How to complete this task:
Take the material below and output exactly the run of lines from the one containing "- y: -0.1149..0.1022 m" down to the one containing "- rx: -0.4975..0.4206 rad", with both included.

Information supplied:
__________
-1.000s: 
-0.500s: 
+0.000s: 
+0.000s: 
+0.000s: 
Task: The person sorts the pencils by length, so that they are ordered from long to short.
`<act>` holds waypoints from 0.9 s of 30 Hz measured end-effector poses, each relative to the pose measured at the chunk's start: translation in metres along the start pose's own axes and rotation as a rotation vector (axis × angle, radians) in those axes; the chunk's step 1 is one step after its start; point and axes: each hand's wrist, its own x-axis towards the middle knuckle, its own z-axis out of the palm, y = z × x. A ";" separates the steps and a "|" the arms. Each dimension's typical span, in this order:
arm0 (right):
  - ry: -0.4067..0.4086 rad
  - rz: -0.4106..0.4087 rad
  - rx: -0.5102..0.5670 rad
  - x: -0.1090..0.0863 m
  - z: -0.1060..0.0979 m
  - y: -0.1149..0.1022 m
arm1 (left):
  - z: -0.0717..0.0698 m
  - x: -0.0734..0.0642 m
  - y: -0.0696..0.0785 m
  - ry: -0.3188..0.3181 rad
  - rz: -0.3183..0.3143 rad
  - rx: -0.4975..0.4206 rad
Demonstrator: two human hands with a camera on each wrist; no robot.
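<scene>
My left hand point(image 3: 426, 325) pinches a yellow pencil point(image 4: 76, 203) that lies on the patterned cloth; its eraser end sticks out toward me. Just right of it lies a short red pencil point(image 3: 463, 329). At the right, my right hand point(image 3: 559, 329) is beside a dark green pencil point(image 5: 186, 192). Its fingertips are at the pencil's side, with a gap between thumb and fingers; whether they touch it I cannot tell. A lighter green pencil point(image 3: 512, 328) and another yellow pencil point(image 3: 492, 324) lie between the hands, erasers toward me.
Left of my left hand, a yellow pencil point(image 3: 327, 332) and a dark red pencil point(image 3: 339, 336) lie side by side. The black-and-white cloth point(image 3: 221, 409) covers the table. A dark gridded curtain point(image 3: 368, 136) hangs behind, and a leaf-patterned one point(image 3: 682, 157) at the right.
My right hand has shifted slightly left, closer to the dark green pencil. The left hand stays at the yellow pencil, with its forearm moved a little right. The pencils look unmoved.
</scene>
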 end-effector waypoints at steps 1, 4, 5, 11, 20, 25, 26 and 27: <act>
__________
Task solution:
  - y: -0.1149..0.1022 m
arm1 (left):
  - z: -0.0717..0.0698 m
  - x: -0.0734..0.0642 m
  - y: -0.0696..0.0785 m
  - ry: -0.3188..0.3181 rad
  - rz: -0.3183..0.3143 rad
  - rx: -0.4975..0.4206 rad

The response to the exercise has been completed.